Exercise prompt -> In full and without alteration, write out the data below.

Segment Start: Exercise data

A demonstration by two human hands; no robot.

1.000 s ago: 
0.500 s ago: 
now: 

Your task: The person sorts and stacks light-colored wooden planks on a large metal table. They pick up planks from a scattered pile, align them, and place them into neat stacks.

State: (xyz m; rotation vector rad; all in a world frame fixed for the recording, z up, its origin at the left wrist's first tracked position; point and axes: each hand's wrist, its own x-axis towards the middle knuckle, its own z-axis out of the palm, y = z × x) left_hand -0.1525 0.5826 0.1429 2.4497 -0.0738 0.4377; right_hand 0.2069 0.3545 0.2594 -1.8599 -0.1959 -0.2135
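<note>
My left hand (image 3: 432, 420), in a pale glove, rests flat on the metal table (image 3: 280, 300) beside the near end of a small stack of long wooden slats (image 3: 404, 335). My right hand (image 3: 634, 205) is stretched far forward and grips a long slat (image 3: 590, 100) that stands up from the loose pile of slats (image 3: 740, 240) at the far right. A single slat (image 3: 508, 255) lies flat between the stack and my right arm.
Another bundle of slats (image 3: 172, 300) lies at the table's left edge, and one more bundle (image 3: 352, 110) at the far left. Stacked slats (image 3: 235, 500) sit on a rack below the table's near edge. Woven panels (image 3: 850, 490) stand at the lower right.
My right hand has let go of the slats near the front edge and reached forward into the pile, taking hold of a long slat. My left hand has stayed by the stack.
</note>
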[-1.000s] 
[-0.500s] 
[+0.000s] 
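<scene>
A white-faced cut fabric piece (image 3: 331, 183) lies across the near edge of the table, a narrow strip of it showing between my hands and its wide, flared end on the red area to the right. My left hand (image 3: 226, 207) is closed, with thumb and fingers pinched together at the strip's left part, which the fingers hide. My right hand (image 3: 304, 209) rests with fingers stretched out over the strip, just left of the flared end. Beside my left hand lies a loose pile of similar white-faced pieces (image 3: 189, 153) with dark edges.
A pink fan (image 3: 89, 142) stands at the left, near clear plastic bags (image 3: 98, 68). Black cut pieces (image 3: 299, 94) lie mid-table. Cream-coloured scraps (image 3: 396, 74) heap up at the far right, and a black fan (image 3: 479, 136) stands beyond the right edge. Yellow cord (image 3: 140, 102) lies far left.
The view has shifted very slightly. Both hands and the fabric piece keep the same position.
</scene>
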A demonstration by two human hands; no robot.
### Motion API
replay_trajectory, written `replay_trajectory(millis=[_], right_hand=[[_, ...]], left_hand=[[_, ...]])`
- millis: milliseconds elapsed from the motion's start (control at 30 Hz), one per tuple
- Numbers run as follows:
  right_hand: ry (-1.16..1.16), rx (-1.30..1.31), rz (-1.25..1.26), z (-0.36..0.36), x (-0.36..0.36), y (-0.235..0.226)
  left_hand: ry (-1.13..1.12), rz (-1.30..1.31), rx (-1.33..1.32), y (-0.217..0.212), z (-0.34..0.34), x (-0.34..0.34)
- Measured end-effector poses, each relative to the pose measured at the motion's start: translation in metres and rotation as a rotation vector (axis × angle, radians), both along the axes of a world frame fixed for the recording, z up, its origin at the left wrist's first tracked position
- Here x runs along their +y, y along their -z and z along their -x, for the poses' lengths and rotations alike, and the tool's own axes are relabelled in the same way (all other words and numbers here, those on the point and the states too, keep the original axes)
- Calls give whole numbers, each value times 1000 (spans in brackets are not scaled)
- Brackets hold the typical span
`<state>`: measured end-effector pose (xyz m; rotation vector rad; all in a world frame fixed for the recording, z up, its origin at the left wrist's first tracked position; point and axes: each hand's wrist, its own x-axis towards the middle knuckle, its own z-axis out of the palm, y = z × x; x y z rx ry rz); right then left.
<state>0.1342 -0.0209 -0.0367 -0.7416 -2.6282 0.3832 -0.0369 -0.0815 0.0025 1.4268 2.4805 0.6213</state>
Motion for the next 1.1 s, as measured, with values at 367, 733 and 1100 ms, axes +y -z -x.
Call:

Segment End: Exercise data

Your response ->
A demonstration by two human hands; no robot.

1.000 s ago: 
0.500 s ago: 
now: 

Your task: The person sorts and stacks light-colored wooden planks on a large metal table. They pick up planks from a scattered pile, align them, and place them into neat stacks.

State: (xyz m; rotation vector rad; all in a world frame fixed for the recording, z up, its origin at the left wrist's first tracked position; point and axes: each hand's wrist, its own x-axis towards the middle knuckle, its own z-axis out of the palm, y = z × x) left_hand -0.1525 0.5826 0.1429 2.4497 -0.0738 0.4377; right_hand 0.2069 0.3545 0.2594 -1.8599 -0.1959 -0.2135
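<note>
My left hand (image 3: 432, 420), in a pale glove, rests flat on the metal table (image 3: 280, 300) beside the near end of a small stack of long wooden slats (image 3: 404, 335). My right hand (image 3: 634, 205) is stretched far forward and grips a long slat (image 3: 590, 100) that stands up from the loose pile of slats (image 3: 740, 240) at the far right. A single slat (image 3: 508, 255) lies flat between the stack and my right arm.
Another bundle of slats (image 3: 172, 300) lies at the table's left edge, and one more bundle (image 3: 352, 110) at the far left. Stacked slats (image 3: 235, 500) sit on a rack below the table's near edge. Woven panels (image 3: 850, 490) stand at the lower right.
My right hand has let go of the slats near the front edge and reached forward into the pile, taking hold of a long slat. My left hand has stayed by the stack.
</note>
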[-1.000s] 
[-0.500s] 
[+0.000s] 
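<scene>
A white-faced cut fabric piece (image 3: 331, 183) lies across the near edge of the table, a narrow strip of it showing between my hands and its wide, flared end on the red area to the right. My left hand (image 3: 226, 207) is closed, with thumb and fingers pinched together at the strip's left part, which the fingers hide. My right hand (image 3: 304, 209) rests with fingers stretched out over the strip, just left of the flared end. Beside my left hand lies a loose pile of similar white-faced pieces (image 3: 189, 153) with dark edges.
A pink fan (image 3: 89, 142) stands at the left, near clear plastic bags (image 3: 98, 68). Black cut pieces (image 3: 299, 94) lie mid-table. Cream-coloured scraps (image 3: 396, 74) heap up at the far right, and a black fan (image 3: 479, 136) stands beyond the right edge. Yellow cord (image 3: 140, 102) lies far left.
The view has shifted very slightly. Both hands and the fabric piece keep the same position.
</scene>
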A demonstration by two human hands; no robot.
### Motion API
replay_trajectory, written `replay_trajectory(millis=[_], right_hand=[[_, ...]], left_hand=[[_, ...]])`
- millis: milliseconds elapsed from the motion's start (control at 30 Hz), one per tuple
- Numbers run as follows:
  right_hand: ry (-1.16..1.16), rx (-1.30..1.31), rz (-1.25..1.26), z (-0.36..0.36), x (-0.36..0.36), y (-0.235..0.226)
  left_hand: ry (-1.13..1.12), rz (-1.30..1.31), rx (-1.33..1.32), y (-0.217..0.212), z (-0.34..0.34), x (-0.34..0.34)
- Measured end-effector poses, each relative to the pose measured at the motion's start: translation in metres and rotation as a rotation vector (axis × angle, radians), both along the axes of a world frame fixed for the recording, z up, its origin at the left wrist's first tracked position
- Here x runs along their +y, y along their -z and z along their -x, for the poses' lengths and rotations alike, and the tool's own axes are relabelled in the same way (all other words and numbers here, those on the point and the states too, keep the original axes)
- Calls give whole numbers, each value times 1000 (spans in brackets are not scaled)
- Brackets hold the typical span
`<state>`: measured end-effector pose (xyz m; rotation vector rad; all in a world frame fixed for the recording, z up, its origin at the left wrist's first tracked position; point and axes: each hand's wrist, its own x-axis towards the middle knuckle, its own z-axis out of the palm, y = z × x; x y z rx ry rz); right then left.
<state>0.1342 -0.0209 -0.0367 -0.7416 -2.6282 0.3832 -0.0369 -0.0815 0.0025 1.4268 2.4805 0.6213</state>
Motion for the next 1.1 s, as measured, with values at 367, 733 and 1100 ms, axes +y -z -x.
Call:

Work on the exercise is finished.